Leave the pictures out and write out the rest of the listing word for word.

Top of Data provided

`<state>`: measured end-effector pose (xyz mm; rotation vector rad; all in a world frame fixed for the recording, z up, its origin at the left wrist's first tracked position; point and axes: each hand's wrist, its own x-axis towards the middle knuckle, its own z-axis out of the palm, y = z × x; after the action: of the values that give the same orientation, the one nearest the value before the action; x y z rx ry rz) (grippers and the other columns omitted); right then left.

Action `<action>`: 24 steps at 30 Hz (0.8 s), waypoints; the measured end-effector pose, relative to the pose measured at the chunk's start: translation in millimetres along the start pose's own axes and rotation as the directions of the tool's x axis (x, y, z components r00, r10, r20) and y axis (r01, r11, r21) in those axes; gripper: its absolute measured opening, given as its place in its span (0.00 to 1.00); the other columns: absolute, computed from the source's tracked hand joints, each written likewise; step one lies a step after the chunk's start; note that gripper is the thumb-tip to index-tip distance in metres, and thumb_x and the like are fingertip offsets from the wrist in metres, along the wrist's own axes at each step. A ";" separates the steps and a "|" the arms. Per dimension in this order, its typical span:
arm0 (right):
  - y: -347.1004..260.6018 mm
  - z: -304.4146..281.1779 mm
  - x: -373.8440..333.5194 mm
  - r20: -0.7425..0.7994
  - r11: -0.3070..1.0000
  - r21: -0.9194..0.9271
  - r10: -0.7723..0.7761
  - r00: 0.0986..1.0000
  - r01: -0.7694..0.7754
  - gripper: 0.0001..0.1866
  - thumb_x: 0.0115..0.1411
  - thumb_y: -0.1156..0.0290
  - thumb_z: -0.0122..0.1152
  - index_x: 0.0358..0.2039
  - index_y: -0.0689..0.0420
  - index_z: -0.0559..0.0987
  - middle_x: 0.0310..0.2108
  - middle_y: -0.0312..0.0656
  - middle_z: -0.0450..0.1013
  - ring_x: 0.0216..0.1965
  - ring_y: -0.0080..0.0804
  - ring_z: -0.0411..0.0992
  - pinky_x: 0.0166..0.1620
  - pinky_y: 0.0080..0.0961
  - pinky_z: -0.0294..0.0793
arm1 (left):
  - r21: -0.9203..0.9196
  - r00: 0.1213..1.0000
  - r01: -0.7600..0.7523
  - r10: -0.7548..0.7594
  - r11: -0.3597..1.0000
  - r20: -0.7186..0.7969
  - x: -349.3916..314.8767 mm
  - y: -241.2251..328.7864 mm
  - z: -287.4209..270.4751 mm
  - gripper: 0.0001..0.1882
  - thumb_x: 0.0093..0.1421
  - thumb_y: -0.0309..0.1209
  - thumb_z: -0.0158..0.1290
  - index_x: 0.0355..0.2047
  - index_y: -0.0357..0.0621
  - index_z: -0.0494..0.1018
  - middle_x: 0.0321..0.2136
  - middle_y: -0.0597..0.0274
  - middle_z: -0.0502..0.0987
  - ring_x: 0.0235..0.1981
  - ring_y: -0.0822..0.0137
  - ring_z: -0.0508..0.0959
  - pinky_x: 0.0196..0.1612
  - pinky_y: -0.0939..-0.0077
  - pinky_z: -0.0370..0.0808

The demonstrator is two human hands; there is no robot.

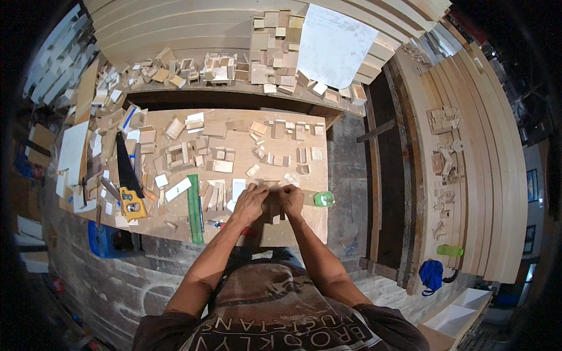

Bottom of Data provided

• **Solution below**:
`<state>`: measured end-effector pose (xyz mm; rotation vector rad; all in a world frame fixed for the recording, z up, its origin at the left wrist's first tracked position; point and axes: each hand's wrist, its own x-axis towards the middle knuckle, its own z-axis out of the palm, y = z × x; after the action: of the values that give the same orientation, the one nearest the value before the action; x y z rx ry rz) (grippers and the other columns omitted); right then left.

Action `<action>`: 24 steps at 30 Hz (0.8 s), waypoints; the measured end-effector pose, relative to the pose measured at the chunk's start: translation in millimetres along the start pose's own axes and rotation as the directions of the tool's x axis (x, y, z components r00, r10, r20) and y axis (r01, r11, r21) in those axes; gripper: its absolute measured opening, given as its place in its span (0.00 to 1.00); the other columns: absolute, computed from the source's tracked hand joints, each written likewise; step one lies a step after the chunk's start; note that gripper is the thumb-tip to index-tip distance in metres, and thumb_x and the like are fingertip offsets from the wrist in metres, along the wrist's own axes at each step. A ";" separates the steps and a "|" the arms. Per dimension in this order, its typical span:
arm0 (right):
  - y: -347.1004..260.6018 mm
  - z: -304.4146..281.1779 mm
  - x: -373.8440..333.5194 mm
  - r20: -0.7425..0.7994
  - r11: -0.3070..1.0000
  - r21: -0.9194..0.9271
  - r10: -0.7723..0.7761
  - r00: 0.0986..1.0000
  - r01: -0.7694..0.7754
  - gripper: 0.0001..0.1866
  - thumb_x: 0.0115..0.1411
  - thumb_y: -0.1156..0.0290
  - thumb_z: -0.0122..0.1152
  - index_x: 0.0358..0.2039
  - index_y: -0.0689..0.0420
  - index_z: -0.0559..0.0987
  - middle_x: 0.0310..0.2108
  - middle_y: -0.0312..0.0656
  - middle_z: -0.0450..0.1013
  - ring_x: 0.0216..0.1965
  - ring_y: -0.0080..0.0804
  - ring_z: -0.0411..0.0992
  - pinky_x: 0.0166..0.1620
  - pinky_y: 0.0080..0.0961
  - pinky_z: -0.0294..0.0793
arm1 (left):
  - r21: -0.9203..0.9196
  - r00: 0.1213..1.0000
  - r01: -0.7600..0.7523
  - r10: -0.7548..0.7594
  - r11: -0.3597..1.0000
  - r20: -0.7186..0.7969
  - x: -349.3916..314.8767 mm
  - y: -241.2251..328.7864 mm
  - z: -287.4209..270.4751 mm
  - gripper: 0.0001..0.1882
  - thumb_x: 0.0093..0.1421
  - thumb_y: -0.0309..0.1209
  - thumb_z: -0.0158..0.1290
  - index_x: 0.0355..0.2047
  - index_y: -0.0357..0.0621
  - index_z: -0.0494..0.1018
  - middle_x: 0.0321..0.2136
  - middle_y: -0.0597..0.0274
  - middle_z: -0.0502..0.0987
  - ring_x: 0.0235..0.1981
  - ring_y: -0.0822..0.0137
  - ring_z: -0.0508..0.0959
  - pinky_x: 0.0196..0.1612
  - pinky_y: -0.0939..-0.0077
  - pinky_z: -0.0370..0.0808

The demonstrator is two human hands; there is no robot.

There is nothing more to the exercise.